Abstract

In the continuous frequency spectrum of wind-generated water waves Fourier components have different origins. At a particular frequency, some will be harmonies resulting from the nonlinear profiles of lower frequency waves, others will be near-free gravity waves. In this paper the relative importance of these two different contributions is studied in the case that the nonlinearities can be treated perturbatively. The calculation starts from a fit to observed spectra: in the sea the JONSWAP spectrum is chosen; in the laboratory a different fit with a sharper fall-off near the spectral peak is taken.
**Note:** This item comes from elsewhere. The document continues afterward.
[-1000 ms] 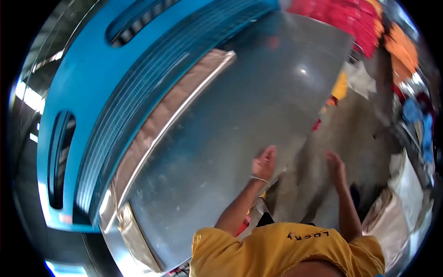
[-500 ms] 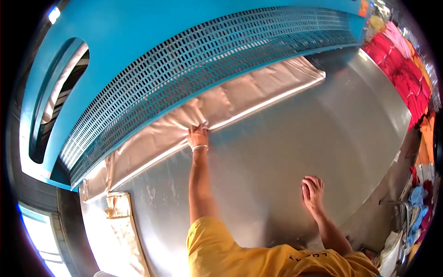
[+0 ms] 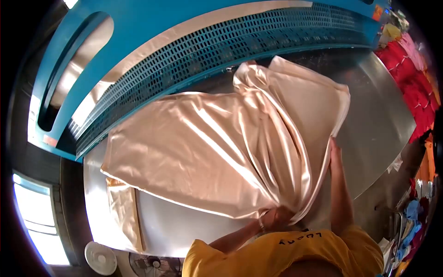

The nonlinear corrections are most significant at frequencies larger than twice the peak frequency and increase with increasing frequency. They are determined mainly by the behavior of the spectrum near the peak. The relative importance of the nonlinear contributions increases with decreasing dimensionless fetch. This is in agreement with experimental observations. In the laboratory, with narrower spectra, nearly all of the spectral energy at twice the peak frequency is due to the nonlinear contributions. The observed magnitude agrees reasonably well with our calculated value. In the open-ocean nonlinear corrections are a small fraction of the linear contribution at this frequency. For a nonlinear system the concept of phase velocity loses its meaning in general. Nevertheless, experimentally, nonlinearities will show up as an anomaly in the observed phase velocity. This anomaly is studied. In the laboratory, where the nonlinearities dominate, a large anomaly is expected and this agrees with the observations. In the open sea experimental evidence is conflicting. It is found that several mechanisms tend to suppress the anomaly, so that small deviations from the linear value are obtained.